**WHAT THIS TASK INVOLVES:**
Each line of the data below that includes the string "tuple" must be copied.

[EXERCISE DATA Boundary: Start]

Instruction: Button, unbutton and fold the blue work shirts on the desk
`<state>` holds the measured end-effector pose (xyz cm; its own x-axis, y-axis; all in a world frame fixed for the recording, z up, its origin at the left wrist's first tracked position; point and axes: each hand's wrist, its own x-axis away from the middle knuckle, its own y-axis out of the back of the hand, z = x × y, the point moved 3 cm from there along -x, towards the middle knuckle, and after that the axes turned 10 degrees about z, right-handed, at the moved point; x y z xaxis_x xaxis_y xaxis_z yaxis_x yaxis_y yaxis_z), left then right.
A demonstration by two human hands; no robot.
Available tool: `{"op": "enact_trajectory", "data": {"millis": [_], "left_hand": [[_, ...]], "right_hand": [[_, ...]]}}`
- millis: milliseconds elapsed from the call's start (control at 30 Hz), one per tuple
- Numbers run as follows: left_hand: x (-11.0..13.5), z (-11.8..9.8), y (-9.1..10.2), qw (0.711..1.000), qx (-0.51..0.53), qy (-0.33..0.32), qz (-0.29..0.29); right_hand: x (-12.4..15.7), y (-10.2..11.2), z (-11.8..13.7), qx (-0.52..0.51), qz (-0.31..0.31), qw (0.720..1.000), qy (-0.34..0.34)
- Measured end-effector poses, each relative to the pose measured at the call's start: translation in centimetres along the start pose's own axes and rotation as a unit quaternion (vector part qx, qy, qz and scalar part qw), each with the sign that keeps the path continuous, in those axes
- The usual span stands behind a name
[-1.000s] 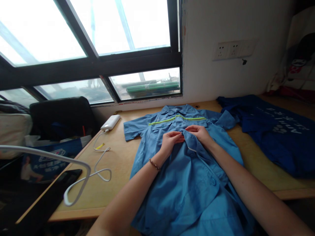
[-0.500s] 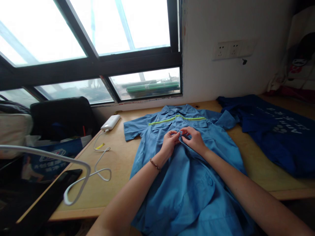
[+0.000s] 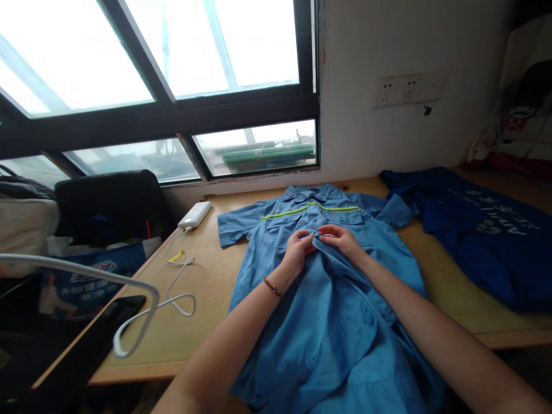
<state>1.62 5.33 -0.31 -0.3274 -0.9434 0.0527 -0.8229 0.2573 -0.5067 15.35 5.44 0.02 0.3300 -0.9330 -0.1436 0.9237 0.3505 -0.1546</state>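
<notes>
A light blue short-sleeved work shirt point(image 3: 328, 322) with a yellow-green chest stripe lies front up on the wooden table point(image 3: 207, 287), collar toward the window. My left hand point(image 3: 298, 250) and my right hand point(image 3: 343, 240) meet at the shirt's front opening just below the chest pockets. Both pinch the fabric edges there, fingers curled and pressed together. A beaded bracelet circles my left wrist.
A dark blue printed garment point(image 3: 478, 230) lies at the right. A white power bank point(image 3: 195, 215) with a looping white cable point(image 3: 179, 287) sits at the left. A white curved bar point(image 3: 86, 279), a black bag point(image 3: 107, 201) and a dark tablet point(image 3: 86, 339) stand off the left edge.
The right hand let the raised flap of the shirt front down and drew in to the left hand; both now pinch the front opening together. The shirt front lies flatter.
</notes>
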Motion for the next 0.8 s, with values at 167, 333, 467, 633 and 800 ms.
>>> {"op": "enact_trajectory", "data": {"millis": [167, 333, 467, 633, 800], "left_hand": [[0.0, -0.2, -0.3, 0.999, 0.016, 0.042, 0.020], [0.1, 0.0, -0.2, 0.999, 0.027, 0.033, 0.031], [0.1, 0.1, -0.1, 0.999, 0.025, 0.039, 0.021], [0.0, -0.1, 0.1, 0.999, -0.032, 0.031, 0.016], [0.1, -0.3, -0.2, 0.993, -0.097, -0.029, 0.056]], "right_hand": [[-0.1, 0.5, -0.5, -0.006, -0.028, 1.000, -0.005], [-0.2, 0.8, -0.8, -0.026, -0.038, 0.999, -0.015], [0.0, 0.7, -0.6, -0.013, -0.040, 0.999, -0.011], [0.3, 0.0, 0.0, 0.068, -0.027, 0.997, 0.009], [0.3, 0.0, 0.4, 0.155, -0.043, 0.985, 0.067]]}}
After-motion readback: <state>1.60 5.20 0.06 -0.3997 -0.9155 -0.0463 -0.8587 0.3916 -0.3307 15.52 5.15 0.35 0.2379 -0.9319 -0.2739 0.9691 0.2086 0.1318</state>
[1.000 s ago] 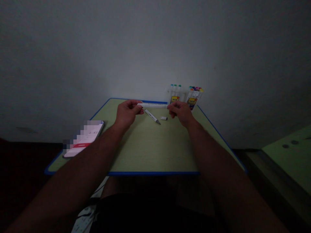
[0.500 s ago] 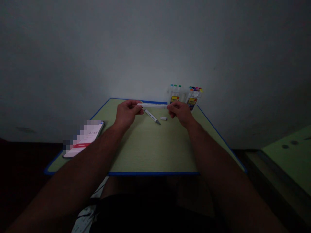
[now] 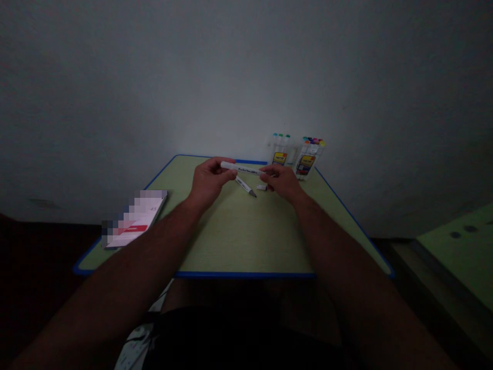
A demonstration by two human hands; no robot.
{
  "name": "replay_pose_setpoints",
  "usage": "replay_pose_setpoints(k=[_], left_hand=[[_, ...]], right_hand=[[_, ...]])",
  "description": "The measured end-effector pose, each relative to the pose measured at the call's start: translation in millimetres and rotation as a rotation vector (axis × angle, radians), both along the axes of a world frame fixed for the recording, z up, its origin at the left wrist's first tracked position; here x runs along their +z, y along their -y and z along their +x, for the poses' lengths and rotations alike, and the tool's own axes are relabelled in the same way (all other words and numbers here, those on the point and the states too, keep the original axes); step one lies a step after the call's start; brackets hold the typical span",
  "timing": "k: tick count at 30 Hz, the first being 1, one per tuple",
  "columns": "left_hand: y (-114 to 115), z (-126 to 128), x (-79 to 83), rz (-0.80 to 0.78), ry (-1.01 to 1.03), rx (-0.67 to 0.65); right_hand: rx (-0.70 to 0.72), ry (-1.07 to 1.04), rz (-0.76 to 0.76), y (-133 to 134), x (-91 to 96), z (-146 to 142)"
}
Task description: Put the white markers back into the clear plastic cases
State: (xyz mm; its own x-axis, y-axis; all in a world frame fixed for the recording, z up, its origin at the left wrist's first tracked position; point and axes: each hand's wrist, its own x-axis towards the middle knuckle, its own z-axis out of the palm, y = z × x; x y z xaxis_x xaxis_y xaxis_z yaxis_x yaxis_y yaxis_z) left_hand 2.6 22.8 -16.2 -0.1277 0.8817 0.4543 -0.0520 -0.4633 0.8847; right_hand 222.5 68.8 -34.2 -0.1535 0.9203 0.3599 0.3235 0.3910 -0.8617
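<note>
Between my two hands, a white marker (image 3: 246,169) with dark lettering is held level above the far part of the table. My left hand (image 3: 210,180) pinches it near its left end, which sticks out past the fingers. The fingers of my right hand (image 3: 283,181) are closed on its right end and hide that end. Just below lies a second white marker (image 3: 245,187), uncapped, its grey tip pointing toward the lower right; my left thumb overlaps its upper end. A loose white cap (image 3: 261,187) rests on the table beside my right fingers.
Two clear cases of markers, one left (image 3: 280,151) and one right (image 3: 307,160), stand at the back right by the wall. A phone (image 3: 133,226) with a lit, partly blurred screen lies at the left edge of the blue-rimmed table (image 3: 246,241).
My left hand has slid a little to the right along the held marker, leaving its left end bare. The marker has turned so its lettering shows, and its right side tips slightly lower.
</note>
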Motion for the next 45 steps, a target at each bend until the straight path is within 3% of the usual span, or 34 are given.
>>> replay_pose_setpoints(k=[9,14,17,24,45], left_hand=[[-3,-1,0.1,0.229,-0.131,0.127],[-4,-2,-6.1,0.349,-0.36,0.28],[-5,-4,-9.2,0.426,-0.473,0.302],[-6,-6,-10.9,0.443,-0.684,0.3],[-2,-4,-14.9,0.448,-0.778,0.192]], right_hand=[[-0.152,0.174,0.165,5,4.3,-4],[-0.11,0.095,0.16,13,10.5,-11],[-0.029,0.013,0.131,19,15.6,-16],[0.148,-0.162,0.064,30,25.0,-25],[0.21,-0.135,-0.015,34,28.5,-26]])
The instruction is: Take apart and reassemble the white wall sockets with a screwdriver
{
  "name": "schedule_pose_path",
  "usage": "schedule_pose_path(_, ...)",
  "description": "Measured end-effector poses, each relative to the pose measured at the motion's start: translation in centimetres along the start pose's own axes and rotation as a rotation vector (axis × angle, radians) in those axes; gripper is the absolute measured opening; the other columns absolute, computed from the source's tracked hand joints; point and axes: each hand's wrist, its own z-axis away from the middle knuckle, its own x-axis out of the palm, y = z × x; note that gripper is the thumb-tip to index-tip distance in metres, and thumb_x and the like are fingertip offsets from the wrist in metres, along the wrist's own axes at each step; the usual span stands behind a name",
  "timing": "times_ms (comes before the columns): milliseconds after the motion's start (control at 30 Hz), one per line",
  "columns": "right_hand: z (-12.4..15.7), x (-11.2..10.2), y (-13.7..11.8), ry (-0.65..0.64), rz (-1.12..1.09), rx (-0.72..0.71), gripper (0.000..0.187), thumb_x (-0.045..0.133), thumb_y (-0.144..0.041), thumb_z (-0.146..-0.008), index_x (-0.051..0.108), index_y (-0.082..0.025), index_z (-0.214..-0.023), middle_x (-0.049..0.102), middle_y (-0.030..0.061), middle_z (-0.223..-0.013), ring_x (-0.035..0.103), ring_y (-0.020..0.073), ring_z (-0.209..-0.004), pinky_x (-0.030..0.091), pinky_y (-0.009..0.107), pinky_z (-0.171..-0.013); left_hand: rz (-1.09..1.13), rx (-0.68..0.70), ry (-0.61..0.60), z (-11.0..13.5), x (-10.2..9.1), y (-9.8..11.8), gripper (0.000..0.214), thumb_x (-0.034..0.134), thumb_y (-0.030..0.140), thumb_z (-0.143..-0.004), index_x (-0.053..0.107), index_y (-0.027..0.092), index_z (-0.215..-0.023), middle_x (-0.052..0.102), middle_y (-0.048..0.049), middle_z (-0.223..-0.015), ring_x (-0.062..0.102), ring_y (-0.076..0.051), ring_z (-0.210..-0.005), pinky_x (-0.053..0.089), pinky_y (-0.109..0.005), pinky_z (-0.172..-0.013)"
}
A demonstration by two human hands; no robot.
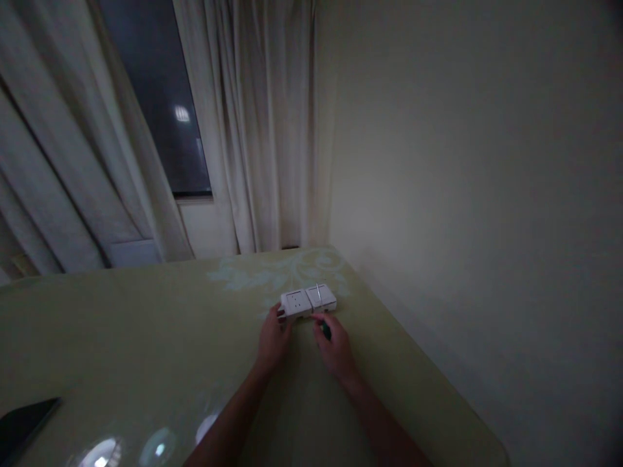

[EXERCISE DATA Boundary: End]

**TASK OUTPUT:**
- millis: milliseconds elapsed from the call's start (control at 30 Hz), one per tuple
  "timing": "k: tick count at 30 Hz, the first being 1, one per tuple",

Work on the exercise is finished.